**Directions**:
With the images removed, transcribe the listing that follows exactly.

Information Block Start

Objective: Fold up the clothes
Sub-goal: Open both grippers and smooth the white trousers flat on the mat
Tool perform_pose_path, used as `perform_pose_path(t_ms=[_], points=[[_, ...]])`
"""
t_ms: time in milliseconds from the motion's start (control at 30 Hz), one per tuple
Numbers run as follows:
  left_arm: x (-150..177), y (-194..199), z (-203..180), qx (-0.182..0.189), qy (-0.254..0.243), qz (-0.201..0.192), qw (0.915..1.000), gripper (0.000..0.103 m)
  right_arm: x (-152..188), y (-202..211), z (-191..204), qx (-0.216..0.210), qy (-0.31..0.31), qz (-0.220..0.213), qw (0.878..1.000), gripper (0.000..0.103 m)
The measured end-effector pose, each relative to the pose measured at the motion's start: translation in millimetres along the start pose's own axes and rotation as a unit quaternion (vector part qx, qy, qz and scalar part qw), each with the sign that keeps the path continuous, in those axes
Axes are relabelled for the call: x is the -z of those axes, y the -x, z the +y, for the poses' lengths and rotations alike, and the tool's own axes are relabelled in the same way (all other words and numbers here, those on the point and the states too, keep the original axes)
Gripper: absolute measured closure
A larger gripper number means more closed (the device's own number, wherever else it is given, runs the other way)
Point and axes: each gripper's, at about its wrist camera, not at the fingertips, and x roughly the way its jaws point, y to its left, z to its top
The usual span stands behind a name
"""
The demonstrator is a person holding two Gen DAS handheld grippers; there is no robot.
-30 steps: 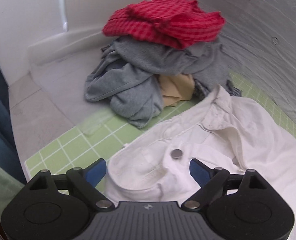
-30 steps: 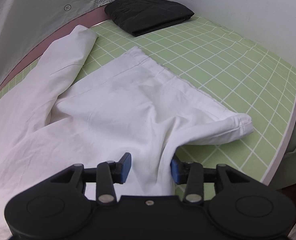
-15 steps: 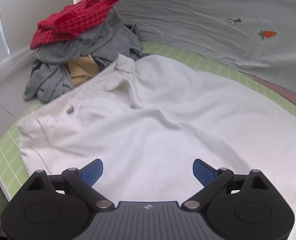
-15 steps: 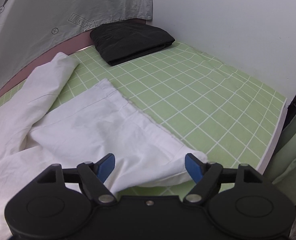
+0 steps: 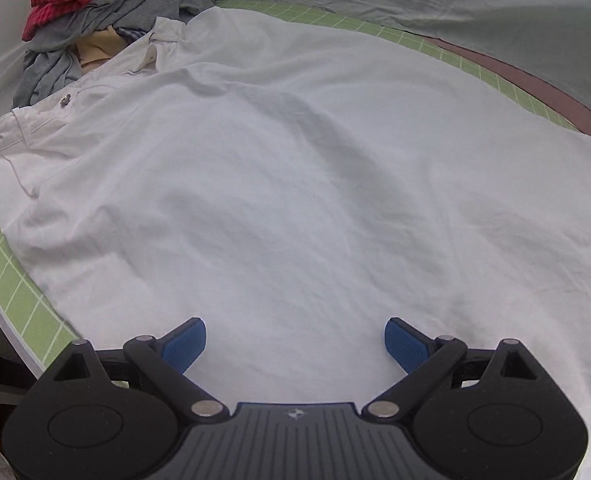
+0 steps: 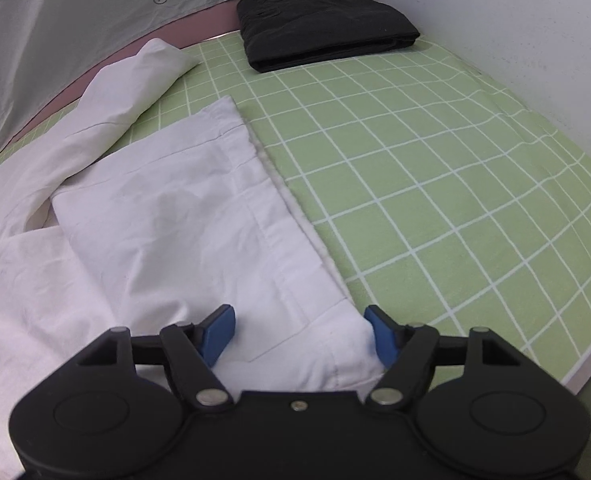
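Left gripper (image 5: 294, 343) shifted legward; white trousers (image 5: 295, 184) lie lengthwise, waistband toward laundry pile (image 5: 107, 12).

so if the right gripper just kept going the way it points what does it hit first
Most likely the hem end of the white trousers: that leg's corner already lies between the right gripper fingers, which have just been closing and do not press it yet. Under it lies the green checked mat.

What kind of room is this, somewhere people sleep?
Probably a bedroom: a bed-like surface under a green checked sheet, white trousers spread out, a heap of unfolded clothes, and a folded black garment beside the wall.
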Motion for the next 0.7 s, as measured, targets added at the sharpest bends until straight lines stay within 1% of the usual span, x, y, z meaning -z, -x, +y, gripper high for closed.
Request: perform_pose_path(t_ms=[67, 133, 167, 200, 233, 267, 300, 367, 400, 433, 467, 500, 533, 567, 600, 667, 700], points=[[2.7, -2.6, 1.4, -0.007, -0.003, 0.003, 1.0000, 0.007, 1.1, 4.2, -0.3, -0.014, 0.028, -0.003, 1.000, 0.074], [4.3, -5.1, 5.0, -0.026, -0.007, 0.005, 0.9996, 0.007, 1.0, 11.4, -0.9, 0.011, 0.076, -0.018, 0.997, 0.082], [4.8, -4.6, 10.0, -0.032, -0.005, 0.003, 0.9995, 0.007, 0.8, 15.3, -1.3, 0.027, 0.101, -0.026, 0.994, 0.094], [5.6, -3.0, 16.5, -0.033, 0.002, 0.000, 0.9994, 0.007, 1.1, 19.1, -4.0, 0.064, 0.133, -0.041, 0.988, 0.094], [6.0, -1.8, 24.0, -0.034, 0.011, -0.003, 0.9994, 0.007, -0.6, 20.3, -12.3, 0.078, 0.135, -0.042, 0.987, 0.094], [6.7, -0.8, 32.7, -0.036, 0.021, -0.006, 0.9991, 0.007, -3.3, 20.4, -22.5, 0.077, 0.123, -0.037, 0.989, 0.094], [7.2, -0.6, 41.7, -0.042, 0.031, -0.006, 0.9986, 0.007, -5.9, 19.4, -32.7, 0.071, 0.097, -0.031, 0.992, 0.094], [8.5, 1.5, 60.8, -0.057, 0.054, -0.008, 0.9969, 0.007, -6.1, 17.7, -38.9, 0.061, 0.075, -0.025, 0.995, 0.093], [9.1, 2.9, 71.1, -0.060, 0.066, -0.009, 0.9960, 0.007, -4.7, 18.0, -36.7, 0.063, 0.075, -0.024, 0.995, 0.092], [9.6, 4.2, 81.5, -0.063, 0.078, -0.010, 0.9949, 0.007, -2.5, 18.7, -31.7, 0.071, 0.079, -0.024, 0.994, 0.089], [9.6, 5.1, 92.3, -0.066, 0.088, -0.010, 0.9938, 0.007, -0.7, 18.9, -27.3, 0.082, 0.082, -0.024, 0.993, 0.075], [8.5, 5.9, 101.4, -0.070, 0.097, -0.011, 0.9928, 0.007, 0.9, 18.6, -24.1, 0.092, 0.081, -0.023, 0.992, 0.065], [7.4, 6.8, 110.6, -0.074, 0.105, -0.012, 0.9917, 0.007, 2.6, 18.3, -22.4, 0.095, 0.073, -0.024, 0.993, 0.047], [6.4, 7.8, 119.9, -0.078, 0.111, -0.014, 0.9906, 0.007, 4.3, 18.2, -21.4, 0.095, 0.063, -0.027, 0.993, 0.036], [5.2, 8.3, 127.8, -0.081, 0.117, -0.016, 0.9897, 0.007, 8.0, 18.8, -20.4, 0.090, 0.048, -0.027, 0.994, 0.034], [0.7, 8.0, 148.0, -0.085, 0.134, -0.020, 0.9871, 0.007, 13.7, 19.7, -16.1, 0.088, 0.026, -0.023, 0.996, 0.023], [-1.7, 7.3, 157.9, -0.087, 0.143, -0.022, 0.9856, 0.007, 15.9, 20.7, -12.8, 0.092, 0.020, -0.024, 0.995, 0.022]])
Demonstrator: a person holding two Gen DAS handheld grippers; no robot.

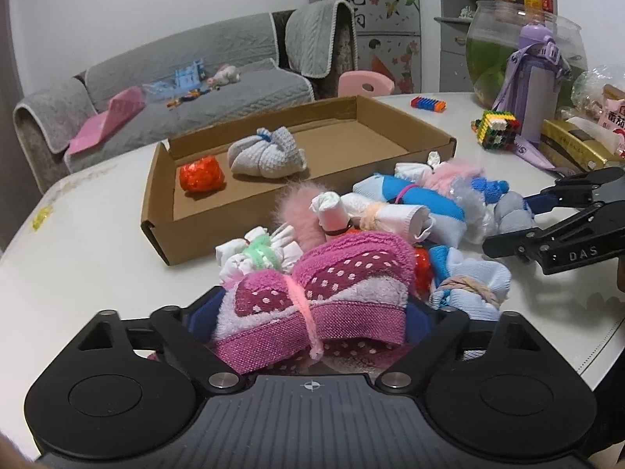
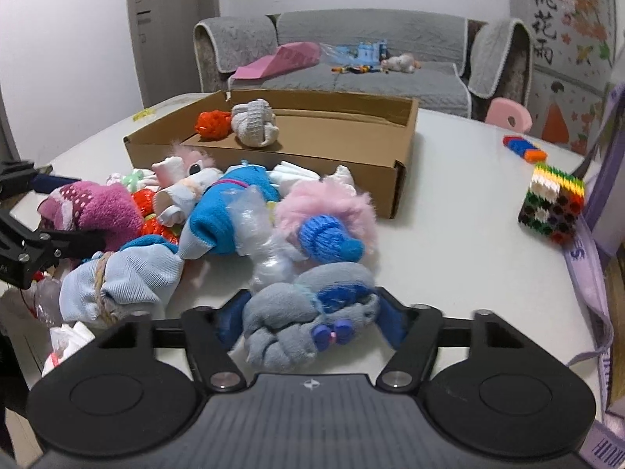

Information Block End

**Solution**:
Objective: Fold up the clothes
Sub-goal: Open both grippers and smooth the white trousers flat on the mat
Tool perform_pose_path, used as `perform_pose_path(t_ms=[_], points=[[_, ...]])`
"""
t_ms: time in milliseconds from the motion's start (control at 30 Hz), one per tuple
Numbers run as follows:
  left_arm: x (-150..177), y (-194..199), z (-203..180), qx (-0.182..0.189), qy (-0.254..0.243), qz (-0.201..0.192), qw (0.915..1.000), gripper (0.000..0.103 m)
  right_arm: x (-152..188), y (-202..211), z (-191..204), qx (-0.216..0.210), qy (-0.31..0.31), qz (-0.220..0.213), qw (0.878..1.000), gripper (0.000..0.103 m)
The measured end-effector pose, each relative to the pose measured at the motion's start: translation in millimetres along the start pose's own axes and rotation as a unit quaternion (vector part qx, qy, qz and scalar part qw), each with the sign that keeps the path continuous, in those axes
Axes are relabelled for the call: x is the -z of those axes, y the -x, z the +y, for the poses' lengths and rotations alike, and the tool's own axes are relabelled in the same way (all other words and numbers here, those on the point and the states too, keep the original axes)
Gripper: absolute measured closure
A larger gripper number means more closed (the device's own number, wherever else it is given, runs the other way)
Point and axes: each gripper's, at about its wrist camera, not at the fingertips, and x roughly the way its jaws point, y to its left, z to its top
The usual span stands behind a name
"""
The demonstrator is a person holding two Gen DAS handheld grippers; there is no robot.
-30 steps: 
-30 steps: 
-15 steps: 
-15 steps: 
+0 steps: 
+0 steps: 
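Left gripper (image 5: 294, 343) shifted legward; white trousers (image 5: 295, 184) lie lengthwise, waistband toward laundry pile (image 5: 107, 12).

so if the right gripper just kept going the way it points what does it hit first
Most likely the hem end of the white trousers: that leg's corner already lies between the right gripper fingers, which have just been closing and do not press it yet. Under it lies the green checked mat.

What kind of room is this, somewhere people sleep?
Probably a bedroom: a bed-like surface under a green checked sheet, white trousers spread out, a heap of unfolded clothes, and a folded black garment beside the wall.
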Motion for the next 0.7 s, as measured, targets added at the sharpest bends until straight lines stay within 1% of the usual span, x, y, z meaning -z, -x, +y, gripper high for closed.
Request: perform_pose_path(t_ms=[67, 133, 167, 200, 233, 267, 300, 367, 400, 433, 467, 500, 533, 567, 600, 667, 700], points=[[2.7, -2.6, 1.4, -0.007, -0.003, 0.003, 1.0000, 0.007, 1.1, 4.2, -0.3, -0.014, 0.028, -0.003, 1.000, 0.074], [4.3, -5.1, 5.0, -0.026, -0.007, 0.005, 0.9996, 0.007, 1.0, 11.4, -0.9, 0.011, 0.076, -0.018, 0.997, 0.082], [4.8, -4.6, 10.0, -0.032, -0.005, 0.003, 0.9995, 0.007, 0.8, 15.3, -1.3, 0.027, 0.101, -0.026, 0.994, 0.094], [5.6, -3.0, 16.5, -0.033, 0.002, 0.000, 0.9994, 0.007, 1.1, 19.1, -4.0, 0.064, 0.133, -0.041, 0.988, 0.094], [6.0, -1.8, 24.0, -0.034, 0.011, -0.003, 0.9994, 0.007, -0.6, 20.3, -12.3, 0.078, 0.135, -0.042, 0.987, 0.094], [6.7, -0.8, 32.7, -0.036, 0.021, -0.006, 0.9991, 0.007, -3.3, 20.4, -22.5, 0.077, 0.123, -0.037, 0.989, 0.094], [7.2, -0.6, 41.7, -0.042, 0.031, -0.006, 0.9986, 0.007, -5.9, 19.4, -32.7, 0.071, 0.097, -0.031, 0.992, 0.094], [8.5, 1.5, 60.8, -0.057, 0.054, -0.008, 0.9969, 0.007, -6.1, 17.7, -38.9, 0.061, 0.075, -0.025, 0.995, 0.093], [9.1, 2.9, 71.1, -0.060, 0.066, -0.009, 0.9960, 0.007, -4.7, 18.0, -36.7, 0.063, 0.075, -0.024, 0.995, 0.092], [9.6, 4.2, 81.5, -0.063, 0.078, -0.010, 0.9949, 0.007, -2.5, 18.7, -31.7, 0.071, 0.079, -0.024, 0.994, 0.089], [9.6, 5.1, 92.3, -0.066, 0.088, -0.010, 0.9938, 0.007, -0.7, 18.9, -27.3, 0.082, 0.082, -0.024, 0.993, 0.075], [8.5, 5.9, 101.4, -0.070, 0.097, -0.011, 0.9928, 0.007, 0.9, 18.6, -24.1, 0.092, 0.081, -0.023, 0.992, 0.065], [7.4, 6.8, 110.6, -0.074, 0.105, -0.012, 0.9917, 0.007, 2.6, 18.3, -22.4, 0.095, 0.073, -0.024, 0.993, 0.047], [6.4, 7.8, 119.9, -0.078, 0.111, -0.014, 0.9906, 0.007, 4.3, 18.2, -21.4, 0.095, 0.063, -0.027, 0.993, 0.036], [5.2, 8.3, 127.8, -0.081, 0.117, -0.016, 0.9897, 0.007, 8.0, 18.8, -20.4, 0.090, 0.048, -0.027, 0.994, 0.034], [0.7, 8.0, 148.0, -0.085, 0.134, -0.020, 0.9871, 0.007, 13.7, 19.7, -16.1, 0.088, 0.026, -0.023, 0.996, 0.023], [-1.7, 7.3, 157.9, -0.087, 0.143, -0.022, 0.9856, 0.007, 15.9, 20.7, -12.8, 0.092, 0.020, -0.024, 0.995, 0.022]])
Demonstrator: a person holding two Gen DAS handheld grippers; no robot.

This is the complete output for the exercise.